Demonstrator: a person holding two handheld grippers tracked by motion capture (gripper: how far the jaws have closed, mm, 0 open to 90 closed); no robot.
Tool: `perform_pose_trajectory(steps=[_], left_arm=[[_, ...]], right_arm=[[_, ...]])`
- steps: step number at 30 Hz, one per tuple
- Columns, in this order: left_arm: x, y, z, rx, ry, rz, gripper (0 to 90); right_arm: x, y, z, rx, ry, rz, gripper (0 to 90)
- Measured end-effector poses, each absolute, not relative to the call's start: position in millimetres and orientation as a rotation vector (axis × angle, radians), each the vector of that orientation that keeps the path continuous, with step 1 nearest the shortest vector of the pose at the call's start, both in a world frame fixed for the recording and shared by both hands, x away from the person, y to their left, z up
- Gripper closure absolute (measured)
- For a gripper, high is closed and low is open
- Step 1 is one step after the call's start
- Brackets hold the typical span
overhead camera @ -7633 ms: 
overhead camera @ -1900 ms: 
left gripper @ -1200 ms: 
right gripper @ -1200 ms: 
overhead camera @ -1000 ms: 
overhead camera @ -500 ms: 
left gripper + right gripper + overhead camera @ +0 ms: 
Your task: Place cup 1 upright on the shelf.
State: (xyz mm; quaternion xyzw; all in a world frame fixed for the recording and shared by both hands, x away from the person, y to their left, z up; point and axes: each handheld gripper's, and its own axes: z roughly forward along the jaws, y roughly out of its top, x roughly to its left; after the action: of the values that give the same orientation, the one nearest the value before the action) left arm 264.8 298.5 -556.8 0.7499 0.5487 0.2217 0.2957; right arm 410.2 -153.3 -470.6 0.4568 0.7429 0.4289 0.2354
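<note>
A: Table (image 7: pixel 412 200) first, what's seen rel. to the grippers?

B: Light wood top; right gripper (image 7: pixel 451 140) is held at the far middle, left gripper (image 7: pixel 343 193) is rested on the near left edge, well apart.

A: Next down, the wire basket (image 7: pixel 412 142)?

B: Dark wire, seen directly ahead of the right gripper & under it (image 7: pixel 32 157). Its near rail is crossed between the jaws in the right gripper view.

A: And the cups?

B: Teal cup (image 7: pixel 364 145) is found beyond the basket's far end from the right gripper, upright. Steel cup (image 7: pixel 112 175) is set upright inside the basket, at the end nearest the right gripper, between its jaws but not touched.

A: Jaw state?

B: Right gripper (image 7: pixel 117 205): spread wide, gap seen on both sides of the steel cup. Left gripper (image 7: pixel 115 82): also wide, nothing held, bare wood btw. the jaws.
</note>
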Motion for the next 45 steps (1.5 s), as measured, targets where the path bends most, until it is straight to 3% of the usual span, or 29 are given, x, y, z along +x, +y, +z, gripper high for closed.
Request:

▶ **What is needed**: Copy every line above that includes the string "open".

▶ **Exercise response**:
Demonstrator: a person holding two handheld grippers tracked by motion capture (gripper: how far the jaws have closed, mm, 0 open to 90 closed); no robot.
- For a gripper, high is closed and low is open

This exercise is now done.